IMMIGRATION 2019

IMMIGRATION 1900’s
From Ragtime, (1975) the novel by E. L. Doctorow, is a work of historical fiction mainly set in the New York City area from 1902 until 1912.

Riis made color maps of Manhattan’s ethnic populations. Dull gray was for Jews—their favorite color, he said. Red was for the swarthy Italian. Blue for the thrifty German. Black for the African. Green for the Irishman. And yellow for the cat-clean Chinaman, a cat also in his traits of cruel cunning and savage fury when aroused. Add dashes of color for Finns, Arabs, Greeks, and so on, and you have a crazy quilt, Riis cried, a crazy quilt of humanity!

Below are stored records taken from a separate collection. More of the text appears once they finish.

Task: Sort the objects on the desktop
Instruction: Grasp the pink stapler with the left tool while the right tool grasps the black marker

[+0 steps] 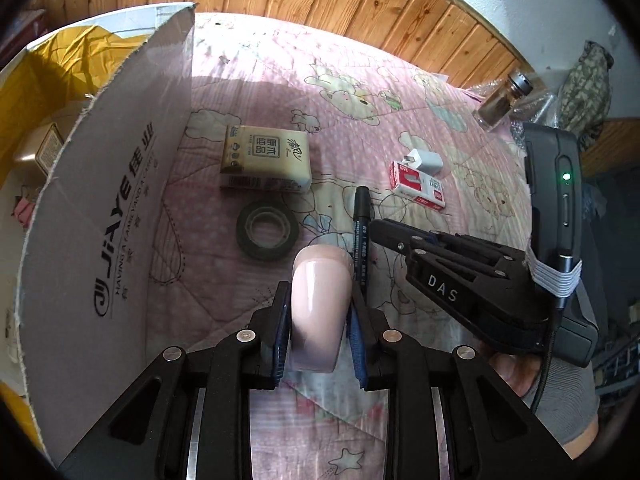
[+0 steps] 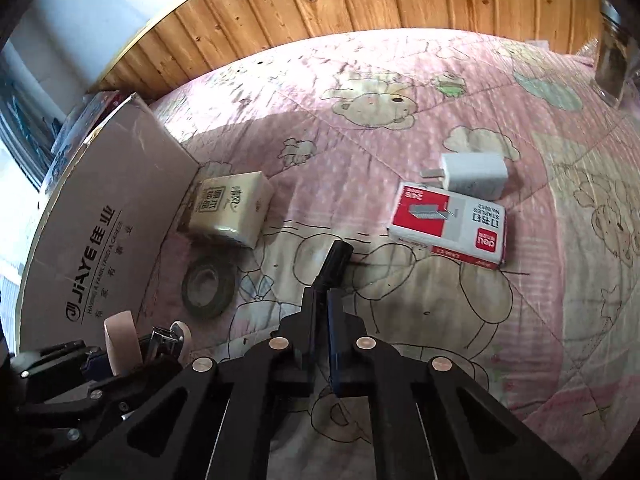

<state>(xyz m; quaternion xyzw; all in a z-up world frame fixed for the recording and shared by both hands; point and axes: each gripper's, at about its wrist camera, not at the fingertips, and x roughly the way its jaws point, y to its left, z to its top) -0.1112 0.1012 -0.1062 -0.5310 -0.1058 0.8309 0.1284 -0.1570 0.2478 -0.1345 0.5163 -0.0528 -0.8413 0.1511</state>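
The left gripper [image 1: 320,320] clamps a pink stapler [image 1: 318,300]; the right gripper [image 2: 322,320] pinches a black marker [image 2: 334,264]. Both are mid-sort, probably; next, carry them to the cardboard box [image 1: 112,200].

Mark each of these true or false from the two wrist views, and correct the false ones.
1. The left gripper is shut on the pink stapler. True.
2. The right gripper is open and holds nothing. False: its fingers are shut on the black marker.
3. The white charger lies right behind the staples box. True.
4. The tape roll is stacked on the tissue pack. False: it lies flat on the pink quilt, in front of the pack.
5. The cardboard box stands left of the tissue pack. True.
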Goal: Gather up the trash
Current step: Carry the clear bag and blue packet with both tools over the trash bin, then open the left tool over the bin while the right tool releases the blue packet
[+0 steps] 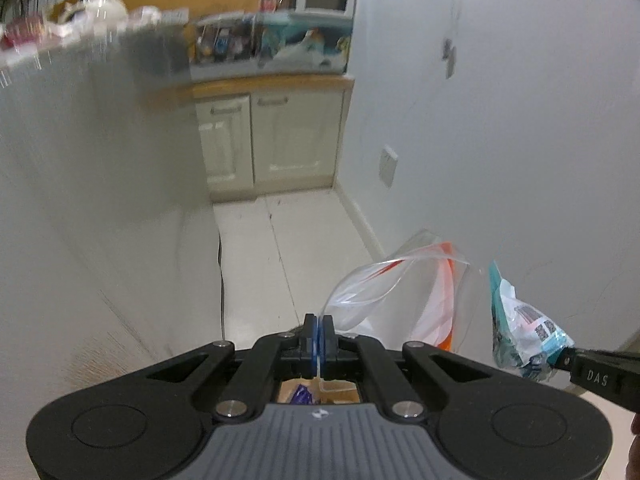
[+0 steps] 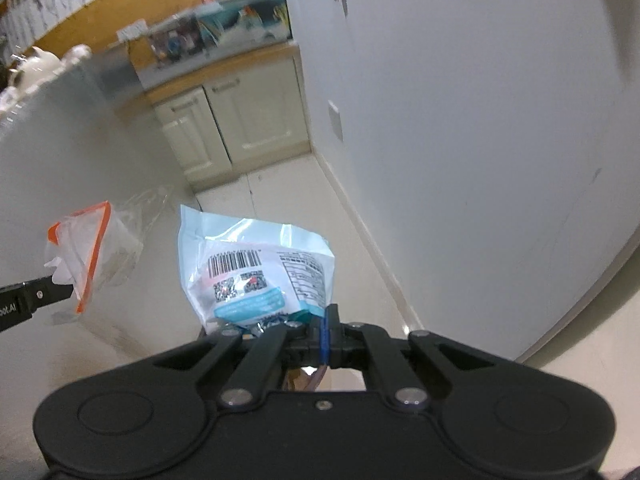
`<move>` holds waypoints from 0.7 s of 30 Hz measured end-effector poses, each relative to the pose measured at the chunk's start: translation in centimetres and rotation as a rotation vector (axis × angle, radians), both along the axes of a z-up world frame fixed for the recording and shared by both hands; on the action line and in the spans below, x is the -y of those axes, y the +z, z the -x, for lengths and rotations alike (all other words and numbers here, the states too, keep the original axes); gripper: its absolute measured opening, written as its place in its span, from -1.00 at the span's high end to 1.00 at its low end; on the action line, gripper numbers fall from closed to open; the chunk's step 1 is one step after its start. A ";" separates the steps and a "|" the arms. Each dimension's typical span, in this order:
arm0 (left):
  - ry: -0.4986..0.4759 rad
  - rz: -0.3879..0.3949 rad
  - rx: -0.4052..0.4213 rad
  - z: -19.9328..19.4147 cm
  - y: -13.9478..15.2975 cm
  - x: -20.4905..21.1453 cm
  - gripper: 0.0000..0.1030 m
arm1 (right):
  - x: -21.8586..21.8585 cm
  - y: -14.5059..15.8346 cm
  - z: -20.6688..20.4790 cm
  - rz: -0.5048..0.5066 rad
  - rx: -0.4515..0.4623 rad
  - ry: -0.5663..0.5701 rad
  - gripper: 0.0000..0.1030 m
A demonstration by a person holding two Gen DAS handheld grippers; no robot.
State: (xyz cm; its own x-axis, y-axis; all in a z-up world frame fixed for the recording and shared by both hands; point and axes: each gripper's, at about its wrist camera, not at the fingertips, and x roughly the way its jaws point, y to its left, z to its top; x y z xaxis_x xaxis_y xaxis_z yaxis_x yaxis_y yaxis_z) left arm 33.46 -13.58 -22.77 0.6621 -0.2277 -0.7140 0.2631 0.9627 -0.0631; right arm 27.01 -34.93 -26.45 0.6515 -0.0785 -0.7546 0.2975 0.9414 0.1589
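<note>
Crinkled glossy wrapper (image 2: 256,264) beside limp clear orange-edged bag (image 1: 400,292).

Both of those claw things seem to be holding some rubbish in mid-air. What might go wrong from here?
1. The left gripper pinches only a thin edge of the clear orange-trimmed bag. The floppy film could slip out.
2. The right gripper holds the light blue snack packet by one bottom corner, so the packet could swing or drop to the floor.
3. Bag and packet hang close together in the left view; they might brush and snag.
</note>
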 end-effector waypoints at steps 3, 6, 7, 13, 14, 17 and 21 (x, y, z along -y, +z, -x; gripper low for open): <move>0.024 -0.002 -0.050 -1.9 -2.8 -0.1 1.00 | -0.7 -3.1 -2.1 -0.024 -0.047 -0.011 0.99; 0.040 -0.010 -0.095 -3.6 -5.5 -0.4 1.00 | -2.0 -5.8 -4.3 -0.038 -0.098 -0.006 0.99; 0.045 -0.013 -0.108 -4.2 -6.4 -0.4 1.00 | -2.5 -6.8 -5.0 -0.046 -0.117 -0.003 0.99; 0.080 -0.007 -0.168 -6.6 -11.0 -0.7 1.00 | -4.4 -12.0 -8.2 -0.093 -0.203 -0.019 0.99; 0.086 -0.004 -0.178 -6.9 -11.8 -0.7 1.00 | -4.5 -12.7 -8.8 -0.094 -0.216 -0.025 0.99; 0.104 0.010 -0.218 -7.6 -14.3 -0.8 1.00 | -4.6 -15.5 -10.1 -0.108 -0.253 -0.043 0.99; 0.125 0.037 -0.291 -8.6 -17.7 -0.9 1.00 | -3.9 -18.5 -11.7 -0.146 -0.300 -0.076 0.99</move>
State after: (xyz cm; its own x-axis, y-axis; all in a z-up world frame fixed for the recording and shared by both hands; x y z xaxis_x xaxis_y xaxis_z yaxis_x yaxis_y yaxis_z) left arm 42.02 -12.70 -40.45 0.4555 -0.1871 -0.8703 0.1089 0.9820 -0.1541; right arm 38.67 -31.01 -44.95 0.3956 0.0047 -0.9184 0.4196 0.8886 0.1853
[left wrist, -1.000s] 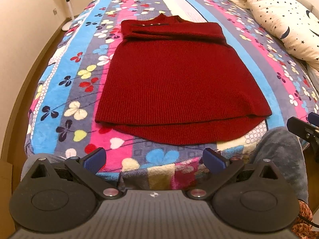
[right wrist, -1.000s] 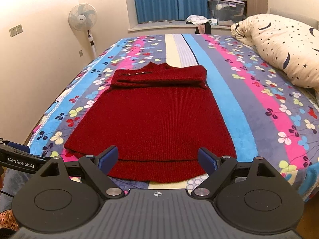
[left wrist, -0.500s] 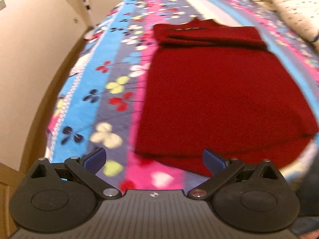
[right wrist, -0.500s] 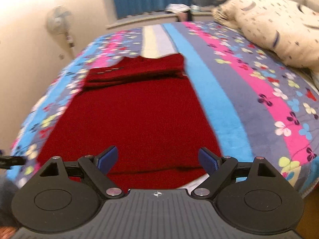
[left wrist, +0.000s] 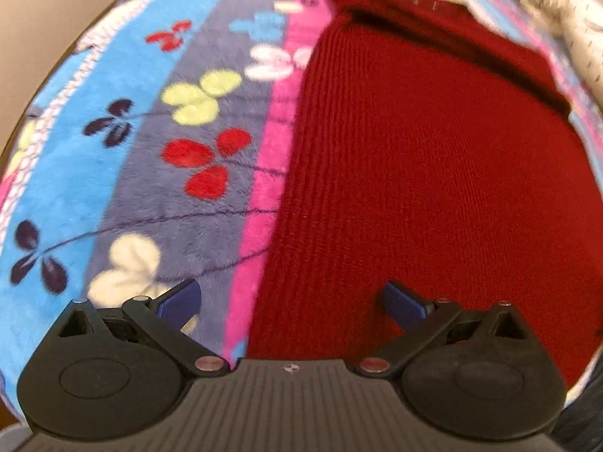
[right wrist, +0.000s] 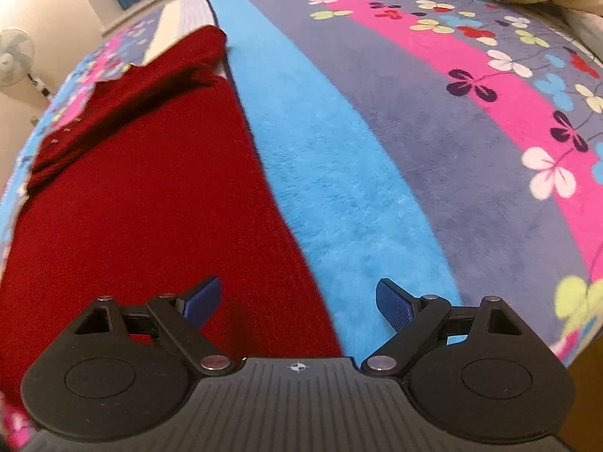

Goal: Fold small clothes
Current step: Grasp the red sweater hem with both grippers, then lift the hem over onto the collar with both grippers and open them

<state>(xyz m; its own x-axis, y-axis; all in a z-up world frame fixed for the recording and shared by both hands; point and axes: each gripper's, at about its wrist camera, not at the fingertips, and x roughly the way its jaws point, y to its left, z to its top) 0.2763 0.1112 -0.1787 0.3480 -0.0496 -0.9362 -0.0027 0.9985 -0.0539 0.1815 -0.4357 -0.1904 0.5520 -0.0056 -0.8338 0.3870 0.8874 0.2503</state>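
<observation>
Both grippers hang wide apart and empty over the striped flowered blanket (right wrist: 377, 158), where the red knit dress (left wrist: 433, 188) lies flat, top already folded. I keep my left gripper (left wrist: 290, 303) straddling its left edge and my right gripper (right wrist: 297, 299) its right edge, probably to pinch the sides.

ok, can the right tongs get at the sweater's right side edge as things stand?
Probably yes. The right tongs stand open directly over the red sweater's right edge, where it meets the blue stripe of the blanket. Nothing lies between them.
</observation>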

It was not until some time later, when the Roosevelt had reached the open sea, that Father was persuaded of the actuality of the trip. As he stood at the railing there was transmitted to his bones the awesome unalterable rhythm of the ocean. A while later the Roosevelt passed an incoming transatlantic vessel packed to the railings with immigrants. Father watched the prow of the scaly broad-beamed vessel splash in the sea. Her decks were packed with people. Thousands of male heads in derbies. Thousands of female heads covered with shawls. It was a rag ship with a million million dark eyes staring at him.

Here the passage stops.